In January 2013, a tugboat owned by Nature’s Way was moving two oil-carrying barges owned by Third Coast Towing down the Mississippi River. The barges were “dumb” barges lacking the ability for self-propulsion or navigation. The barges collided with a bridge, resulting in one of the barges discharging over 7,000 gallons of oil into the Mississippi. Nature’s Way and its insurer, and Third Coast Towing and its insurer were all designated by the Coast Guard as “responsible parties” under the 1990 Oil Pollution Act (‘OPA’). Nature’s Way subsequently spent over $2.99 million on the clean-up, and various governmental entities spent over an additional $792,000. In May 2015, Nature’s Way submitted a claim to the National Pollution Funds Center (NPFC) seeking reimbursement of over $2.13 million on the grounds that its liability should be limited by the tonnage of the tugboat and not the tonnage of the barges and also claiming relief from any obligation to reimburse the government for the additional $792,000-plus. Those claims were denied by the NPFC based upon its determination that Nature’s Way was an “operator” of the oil-discharging barge at the time of the collision.

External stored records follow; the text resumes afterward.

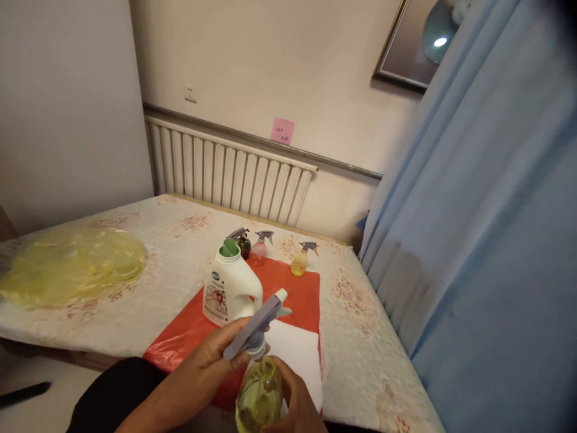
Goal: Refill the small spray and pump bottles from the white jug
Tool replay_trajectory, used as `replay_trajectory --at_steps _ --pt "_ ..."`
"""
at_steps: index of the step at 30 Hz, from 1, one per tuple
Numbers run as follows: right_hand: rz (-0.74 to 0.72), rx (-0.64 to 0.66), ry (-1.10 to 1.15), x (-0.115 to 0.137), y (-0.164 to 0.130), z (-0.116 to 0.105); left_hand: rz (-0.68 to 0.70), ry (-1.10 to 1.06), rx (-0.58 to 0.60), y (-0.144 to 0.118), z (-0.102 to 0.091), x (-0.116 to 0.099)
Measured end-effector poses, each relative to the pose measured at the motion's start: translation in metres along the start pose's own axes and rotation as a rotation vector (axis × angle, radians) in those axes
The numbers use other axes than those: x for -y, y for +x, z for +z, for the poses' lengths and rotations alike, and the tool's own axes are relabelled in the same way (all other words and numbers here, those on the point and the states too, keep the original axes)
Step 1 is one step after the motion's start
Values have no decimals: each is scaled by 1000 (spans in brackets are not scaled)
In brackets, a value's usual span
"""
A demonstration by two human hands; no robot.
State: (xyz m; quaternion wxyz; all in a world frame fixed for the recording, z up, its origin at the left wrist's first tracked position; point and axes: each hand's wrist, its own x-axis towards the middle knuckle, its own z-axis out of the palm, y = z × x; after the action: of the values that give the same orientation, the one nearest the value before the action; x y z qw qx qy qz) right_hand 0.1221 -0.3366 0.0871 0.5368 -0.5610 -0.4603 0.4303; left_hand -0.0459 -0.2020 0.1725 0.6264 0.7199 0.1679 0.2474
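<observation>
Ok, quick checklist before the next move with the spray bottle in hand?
1. Left hand on grey trigger spray head: ok.
2. Right hand gripping clear bottle of yellow-green liquid: ok.
3. Head fully screwed on: cannot tell.
4. Nozzle pointing away from the person: ok.
5. White plastic jug with green cap upright on red mat: ok.
6. Three small spray bottles upright behind: ok.

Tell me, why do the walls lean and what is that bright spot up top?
Head view: the wide lens bends the radiator and blue curtain; a lamp glares off the framed picture; the left hand and the right hand around the spray bottle look slightly soft.
</observation>
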Motion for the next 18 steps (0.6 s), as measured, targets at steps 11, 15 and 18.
replay_trajectory --at_steps 11,15,18 --pt "22 -4 35 -13 2 -2 10 -139 -108 2 2 2" --pt "79 -62 6 -26 -3 -3 -17 -188 -90 3 -1 9" --pt "115 -101 -5 -32 -4 -4 -4 -307 -199 3 -2 19"
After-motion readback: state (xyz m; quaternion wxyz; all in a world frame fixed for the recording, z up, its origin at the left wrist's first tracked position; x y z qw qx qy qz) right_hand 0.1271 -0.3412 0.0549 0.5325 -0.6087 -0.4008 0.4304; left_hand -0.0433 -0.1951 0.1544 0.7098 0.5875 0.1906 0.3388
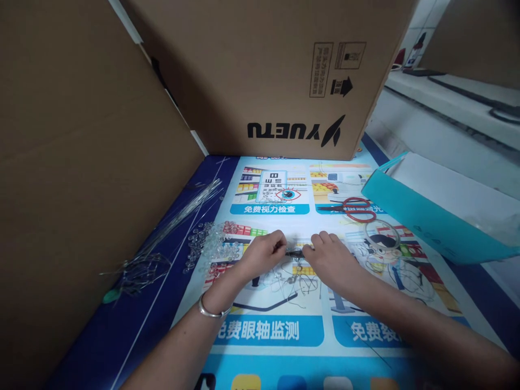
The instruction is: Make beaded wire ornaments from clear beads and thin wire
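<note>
My left hand (265, 252) is closed in a pinch, with a bracelet on its wrist; what its fingertips grip is too small to make out. Facing it, my right hand (331, 260) has its fingers wrapped round a dark narrow tool (296, 253), whose end shows in the gap between the hands. The tool may be pliers, but its grip is hidden in the palm. Just below the hands, thin wire strung with clear beads (293, 277) lies in loose loops on the printed mat. To the left is a spread of loose clear beads (215, 244).
A bundle of thin wires (182, 214) lies at left near a wire tangle (144, 271). Red-handled scissors (357, 210) and a clear ring-shaped roll (382, 234) sit at right, beside a turquoise box (430, 216). Tall cardboard (284, 81) walls the back and left.
</note>
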Demonstrator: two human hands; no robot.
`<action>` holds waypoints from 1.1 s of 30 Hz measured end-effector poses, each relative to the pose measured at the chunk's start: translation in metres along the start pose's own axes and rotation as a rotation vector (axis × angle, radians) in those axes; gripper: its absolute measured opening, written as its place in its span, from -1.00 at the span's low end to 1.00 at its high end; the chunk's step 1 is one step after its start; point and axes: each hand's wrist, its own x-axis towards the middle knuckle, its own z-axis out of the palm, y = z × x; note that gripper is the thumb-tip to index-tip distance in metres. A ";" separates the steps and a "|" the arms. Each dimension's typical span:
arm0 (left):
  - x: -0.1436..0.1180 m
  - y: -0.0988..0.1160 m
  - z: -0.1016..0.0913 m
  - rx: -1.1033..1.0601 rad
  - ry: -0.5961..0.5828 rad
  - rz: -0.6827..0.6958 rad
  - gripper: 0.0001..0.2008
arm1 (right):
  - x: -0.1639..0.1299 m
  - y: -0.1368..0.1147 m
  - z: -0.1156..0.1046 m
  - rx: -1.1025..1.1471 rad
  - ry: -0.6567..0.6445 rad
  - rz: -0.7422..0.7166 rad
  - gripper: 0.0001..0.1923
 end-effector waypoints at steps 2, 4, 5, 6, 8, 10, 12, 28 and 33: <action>0.000 0.000 0.001 -0.018 0.003 -0.011 -0.96 | 0.000 -0.001 0.000 -0.003 0.006 0.006 -0.86; 0.000 0.000 0.001 -0.034 0.004 -0.023 -0.96 | -0.001 -0.003 0.000 -0.013 0.012 0.013 -0.85; 0.000 -0.001 0.002 -0.041 0.006 -0.030 -0.96 | -0.002 -0.004 0.000 -0.019 0.015 0.017 -0.83; 0.000 -0.001 0.002 -0.048 0.007 -0.039 -0.96 | -0.002 -0.005 0.000 -0.024 0.018 0.021 -0.82; 0.001 -0.003 0.003 -0.066 0.005 -0.059 -0.96 | -0.002 -0.007 0.000 -0.026 0.020 0.032 -0.83; 0.001 -0.005 0.004 -0.092 -0.001 -0.080 -0.96 | -0.002 -0.008 0.001 -0.017 0.018 0.041 -0.84; 0.001 -0.007 0.003 -0.121 -0.008 -0.093 -0.97 | -0.001 -0.008 0.003 -0.004 0.014 0.048 -0.86; 0.004 -0.010 -0.017 -0.382 -0.247 0.020 -0.87 | -0.001 -0.004 0.003 -0.005 0.010 0.031 -0.82; 0.003 -0.010 -0.014 -0.369 -0.233 -0.018 -0.83 | 0.003 0.001 -0.003 -0.006 0.012 -0.031 -0.86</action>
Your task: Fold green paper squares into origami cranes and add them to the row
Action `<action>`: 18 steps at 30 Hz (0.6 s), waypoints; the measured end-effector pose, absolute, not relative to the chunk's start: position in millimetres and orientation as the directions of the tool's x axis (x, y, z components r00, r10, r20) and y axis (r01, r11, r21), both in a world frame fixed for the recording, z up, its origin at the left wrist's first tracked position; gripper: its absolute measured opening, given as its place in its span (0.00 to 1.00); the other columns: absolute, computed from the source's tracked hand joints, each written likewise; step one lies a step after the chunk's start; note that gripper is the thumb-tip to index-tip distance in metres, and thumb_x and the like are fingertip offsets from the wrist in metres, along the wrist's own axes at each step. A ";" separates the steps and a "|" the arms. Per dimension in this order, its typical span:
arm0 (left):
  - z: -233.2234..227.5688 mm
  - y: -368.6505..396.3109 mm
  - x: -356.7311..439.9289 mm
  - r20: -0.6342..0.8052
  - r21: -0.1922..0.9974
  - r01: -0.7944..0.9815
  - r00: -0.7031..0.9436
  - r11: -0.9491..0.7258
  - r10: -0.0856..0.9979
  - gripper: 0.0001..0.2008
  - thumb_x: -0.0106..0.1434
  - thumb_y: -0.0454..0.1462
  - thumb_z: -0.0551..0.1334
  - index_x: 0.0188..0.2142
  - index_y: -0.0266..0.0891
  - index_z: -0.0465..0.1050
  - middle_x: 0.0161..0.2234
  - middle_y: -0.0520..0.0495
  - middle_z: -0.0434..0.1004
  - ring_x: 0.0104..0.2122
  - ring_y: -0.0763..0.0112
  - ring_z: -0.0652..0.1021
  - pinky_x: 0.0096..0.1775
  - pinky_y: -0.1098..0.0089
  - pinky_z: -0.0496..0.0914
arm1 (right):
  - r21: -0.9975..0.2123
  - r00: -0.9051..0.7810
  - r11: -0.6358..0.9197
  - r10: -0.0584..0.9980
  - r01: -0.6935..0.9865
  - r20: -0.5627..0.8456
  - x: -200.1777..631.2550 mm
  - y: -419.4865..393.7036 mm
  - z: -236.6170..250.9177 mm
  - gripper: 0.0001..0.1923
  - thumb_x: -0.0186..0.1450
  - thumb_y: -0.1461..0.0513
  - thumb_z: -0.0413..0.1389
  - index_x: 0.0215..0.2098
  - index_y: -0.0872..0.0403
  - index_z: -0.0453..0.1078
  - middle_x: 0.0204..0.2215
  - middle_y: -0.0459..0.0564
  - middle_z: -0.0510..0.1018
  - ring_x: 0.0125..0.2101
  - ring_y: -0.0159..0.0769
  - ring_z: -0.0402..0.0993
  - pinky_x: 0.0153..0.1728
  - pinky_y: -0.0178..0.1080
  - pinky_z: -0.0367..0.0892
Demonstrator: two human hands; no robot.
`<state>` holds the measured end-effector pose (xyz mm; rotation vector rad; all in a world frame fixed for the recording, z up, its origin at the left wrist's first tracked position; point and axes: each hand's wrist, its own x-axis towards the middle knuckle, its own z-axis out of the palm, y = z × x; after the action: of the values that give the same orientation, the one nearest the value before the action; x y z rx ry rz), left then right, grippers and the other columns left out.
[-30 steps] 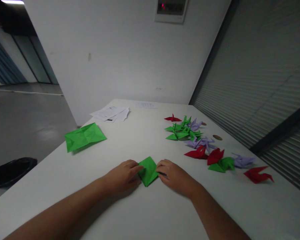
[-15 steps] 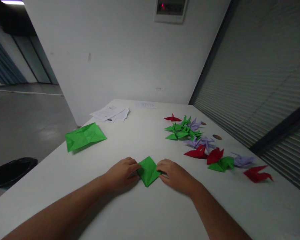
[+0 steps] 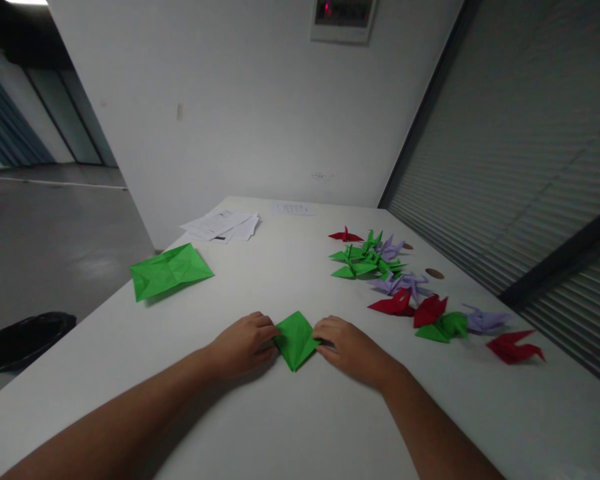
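A small green sheet of origami paper (image 3: pixel 296 341), folded to a diamond, lies on the white table in front of me. My left hand (image 3: pixel 250 343) pinches its left corner, thumb and fingers closed on the edge. At the opposite corner my right hand (image 3: pixel 344 350) grips the paper between thumb and fingers. Fold lines run down the diamond's face; its underside is hidden.
A larger creased green sheet (image 3: pixel 173 270) lies at the table's left edge, with printed papers (image 3: pixel 223 225) behind it. Along the right are several folded cranes: green (image 3: pixel 363 268), purple (image 3: pixel 485 321) and red (image 3: pixel 514 347). A black-lined bin (image 3: pixel 25 340) stands at lower left.
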<state>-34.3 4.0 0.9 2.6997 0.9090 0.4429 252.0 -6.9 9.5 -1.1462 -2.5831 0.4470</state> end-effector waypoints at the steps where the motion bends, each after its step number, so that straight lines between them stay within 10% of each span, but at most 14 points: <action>1: 1.0 4.0 -34.3 0.200 0.334 0.542 0.759 -0.772 0.619 0.12 0.67 0.34 0.61 0.49 0.39 0.76 0.42 0.40 0.79 0.44 0.58 0.77 0.47 0.62 0.72 | -0.389 -0.646 0.637 0.753 0.666 0.128 252.0 -7.1 9.7 0.06 0.68 0.67 0.60 0.42 0.53 0.77 0.42 0.51 0.80 0.45 0.40 0.73 0.51 0.42 0.68; 18: -3.5 5.1 -35.8 0.199 0.354 0.523 0.768 -0.775 0.609 0.12 0.67 0.34 0.61 0.49 0.40 0.75 0.43 0.41 0.78 0.45 0.59 0.76 0.48 0.63 0.72 | -0.355 -0.643 0.645 0.753 0.677 0.141 256.1 -3.4 1.9 0.08 0.71 0.66 0.57 0.44 0.55 0.78 0.42 0.53 0.83 0.45 0.41 0.77 0.51 0.43 0.70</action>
<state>-35.8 5.1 -3.5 2.6849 0.8800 0.4416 256.1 -3.4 1.9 -1.1529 -2.5894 0.3932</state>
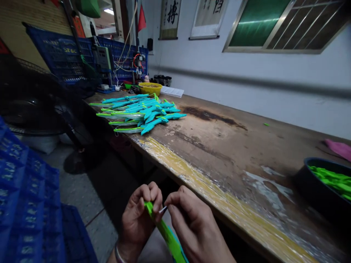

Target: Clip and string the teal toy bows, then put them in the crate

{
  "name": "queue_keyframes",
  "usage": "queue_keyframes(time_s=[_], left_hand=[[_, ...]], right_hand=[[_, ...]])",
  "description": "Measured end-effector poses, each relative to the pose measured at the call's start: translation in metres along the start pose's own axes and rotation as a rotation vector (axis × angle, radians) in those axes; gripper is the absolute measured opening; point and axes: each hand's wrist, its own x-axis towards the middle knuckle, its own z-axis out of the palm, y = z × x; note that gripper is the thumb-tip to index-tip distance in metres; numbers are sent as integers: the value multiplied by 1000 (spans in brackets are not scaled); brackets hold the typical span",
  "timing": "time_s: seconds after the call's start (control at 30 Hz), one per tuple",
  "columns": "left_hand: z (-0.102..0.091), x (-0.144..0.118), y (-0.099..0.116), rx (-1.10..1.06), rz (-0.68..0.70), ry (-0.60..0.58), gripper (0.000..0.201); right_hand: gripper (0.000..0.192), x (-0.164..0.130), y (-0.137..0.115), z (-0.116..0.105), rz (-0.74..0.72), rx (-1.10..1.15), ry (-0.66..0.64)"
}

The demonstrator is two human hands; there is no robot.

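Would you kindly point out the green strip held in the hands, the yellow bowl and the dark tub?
Green strip (pixel 169 235): head view, middle of its visible length.
Yellow bowl (pixel 150 90): head view, front wall.
Dark tub (pixel 307 193): head view, outer wall.

The table (pixel 246 146) holds turquoise pieces (pixel 153 110), yellow bowl (pixel 150 90), dark tub (pixel 309 191), perhaps cloth (pixel 338 148).

Tabletop (pixel 230 142) matt, scuffed wood; edge tape (pixel 197 179) glossy, wrinkled plastic; held green piece (pixel 170 235) smooth plastic.
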Motion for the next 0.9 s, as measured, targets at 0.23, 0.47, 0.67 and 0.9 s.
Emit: queue_keyframes(time_s=[0.23, 0.47, 0.67, 0.9], left_hand=[[-6, -6, 4, -59, 27, -43, 16], [-6, -7, 4, -8, 37, 38, 19], [-6, -7, 4, -48, 18, 26, 18], [-7, -7, 4, -44, 5, 18, 18]], right_hand=[[20, 3, -5, 16, -44, -19, -53], [19, 4, -7, 24, -69, 23, -13], [19, 4, -7, 27, -102, 1, 24], [19, 2, -5, 29, -133, -93, 47]])
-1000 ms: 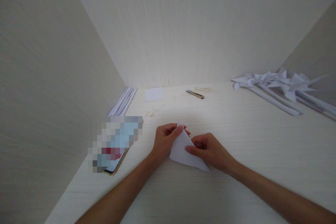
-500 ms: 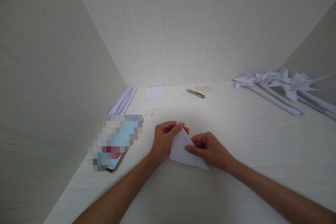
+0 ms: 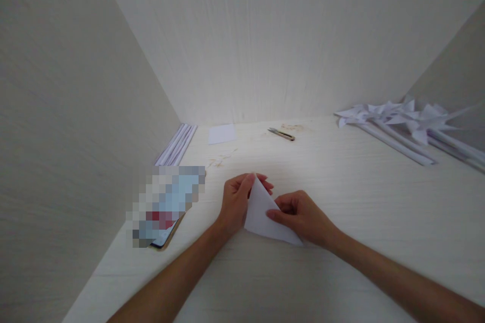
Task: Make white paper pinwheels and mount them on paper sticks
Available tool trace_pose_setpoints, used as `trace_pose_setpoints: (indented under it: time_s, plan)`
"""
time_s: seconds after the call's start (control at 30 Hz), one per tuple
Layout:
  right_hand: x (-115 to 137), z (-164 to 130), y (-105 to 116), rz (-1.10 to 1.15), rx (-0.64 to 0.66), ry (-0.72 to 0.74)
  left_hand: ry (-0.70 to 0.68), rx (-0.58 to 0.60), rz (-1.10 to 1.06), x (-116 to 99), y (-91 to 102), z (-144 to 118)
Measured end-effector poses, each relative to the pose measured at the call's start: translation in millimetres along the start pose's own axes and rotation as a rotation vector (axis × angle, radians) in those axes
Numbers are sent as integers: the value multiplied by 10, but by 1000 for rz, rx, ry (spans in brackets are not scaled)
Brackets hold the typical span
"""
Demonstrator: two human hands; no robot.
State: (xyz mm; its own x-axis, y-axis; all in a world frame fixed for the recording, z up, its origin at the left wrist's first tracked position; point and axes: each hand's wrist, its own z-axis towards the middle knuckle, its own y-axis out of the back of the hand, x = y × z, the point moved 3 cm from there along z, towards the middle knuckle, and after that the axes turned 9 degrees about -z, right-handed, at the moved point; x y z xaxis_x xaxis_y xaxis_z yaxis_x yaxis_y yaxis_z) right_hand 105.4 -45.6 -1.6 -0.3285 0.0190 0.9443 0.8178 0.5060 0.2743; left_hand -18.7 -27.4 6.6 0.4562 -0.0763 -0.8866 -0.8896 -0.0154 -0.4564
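A white sheet of paper (image 3: 263,215), folded into a triangle, is held between my two hands just over the table. My left hand (image 3: 239,199) pinches its top corner, the thumb on the near face and the fingertips behind. On the slanted right edge, my right hand (image 3: 299,214) grips the paper between thumb and fingers, with the thumb lying on the near face. The fingers behind the paper are partly hidden.
Rolled paper tubes (image 3: 176,145) and a flat white sheet (image 3: 222,134) lie at the back left. Thread snips (image 3: 281,134) rest near the wall. A blurred-out phone (image 3: 166,238) lies at left. Paper pinwheels (image 3: 397,116) on paper sticks (image 3: 394,146) are piled at right.
My left thumb has slid slightly left along the top corner of the folded paper. The right hand keeps its grip in the same place.
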Motion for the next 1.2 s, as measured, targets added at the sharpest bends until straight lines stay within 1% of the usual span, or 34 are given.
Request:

The District Court held that Nature’s Way was an “operator” and its decision has been upheld by the Court of Appeals for the Fifth Circuit in US v Nature’s Way 21 Sept 2018. Case: 17-60698. OPA does not define the term “operator” but the Supreme Court in United States v. Bestfoods, 524 U.S. 51, 66 (1998) analysed the definition of the term in the Comprehensive Environmental Response, Compensation, and Liability Act of 1980 (CERCLA), as follows:
In a mechanical sense, to “operate” ordinarily means “[t]o control the functioning of; run: operate a sewing machine.” American Heritage Dictionary 1268 (3d ed. 1992); see also Webster’s New International Dictionary 1707 (2d ed. 1958) (“to work; as, to operate a machine”). And in the organizational sense more obviously intended by CERCLA, the word ordinarily means “[t]o conduct the affairs of; manage: operate a business.”
Applying that analysis, the ordinary and natural meaning of an “operator” of a vessel under the OPA would include someone who directs, manages, or conducts the affairs of the vessel, and would thereby include the act of piloting or moving the vessel. Nature’s Way undisputedly had exclusive navigational control over the barge at the time of the collision, and, as such, it was a party whose direction (or lack thereof) caused the barge to collide with the bridge. It was, therefore, “operating” the barge at the time of the collision based on the ordinary and natural meaning of the term.
The Fifth Circuit rejected Nature’s Way’s argument that its conduct in moving the barge was more akin to the “mere mechanical activation of pumps,” and it could not be deemed to have been “operating” the barge because it was merely moving the barge as per Third Coast’s directions, and it did not exercise control over its environmental affairs or inspections.
Nature’s Way directed precisely the activity that caused the pollution—it literally was the party that crashed the barge into the bridge. It was clearly “operating” the barge at the time of the collision and therefore constituted a “responsible party” under OPA.